El hombre detrás de ella pareció molestarse por su distracción y la arrastró de nuevo al cuarto de limpieza para seguir con lo suyo.
Mucho, mucho tiempo después.
El hombre, ya satisfecho, se subió los pantalones y encendió un cigarro con calma.
Jazmín se arregló la ropa y le recordó que le transfiriera el dinero.
El tipo, como si le hubieran arruinado el momento, la pateó con fastidio.
—¡Chingada madre! ¿Acaso dije que no te iba a pagar?
—¡Pues paga entonces!
El hombre le transfirió una cantidad refunfuñando y se dio la vuelta para irse.
Jazmín lo agarró del brazo.
—¡Habíamos quedado en trescientos! ¡Solo me diste doscientos!
—¡Es porque doscientos es lo que vales, pinche vieja! —El hombre le apartó la mano con brusquedad.
Jazmín salió despedida contra la pared por la fuerza del empujón y se quedó aturdida.
Aun así, el hombre no se calló:
—Te aconsejo que te conformes, o ahorita mismo le digo al gerente del Real Club que andas aquí puteando a escondidas. A ver a quién le va peor.
Ante la amenaza, Jazmín tuvo que soltarlo.
Vio cómo el hombre se alejaba impune sin poder hacer nada.
Después de que él se fue, soltó un par de maldiciones y le sonó el celular.
Al ver que era Paco, su cara se oscureció aún más.

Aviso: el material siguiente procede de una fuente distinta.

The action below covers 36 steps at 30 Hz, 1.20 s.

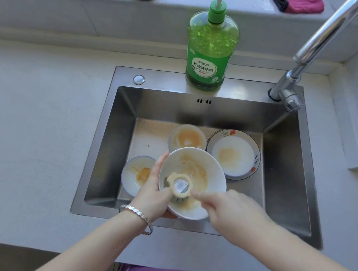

No quería contestar, pero no se atrevía a ignorarlo.
—¿Qué quieres?
—¿Dónde está el dinero? —preguntó Paco.
—¿Eres perro o qué? ¡Me lo acaban de transferir y ya me lo estás pidiendo! —Jazmín estaba furiosa.
Pero no podía hacer nada contra Paco, así que le transfirió cien pesos.
Paco preguntó de inmediato por qué solo cien.
Jazmín le explicó que el cliente solo le había dado doscientos y que no se atrevió a exigir más por miedo a que la acusaran con el gerente del Real Club.
Paco la insultó:
—¡Inútil! ¡Ni para vender las nalgas sirves!
Jazmín, atacada por todos lados, terminó pateando un bote de basura para desahogarse.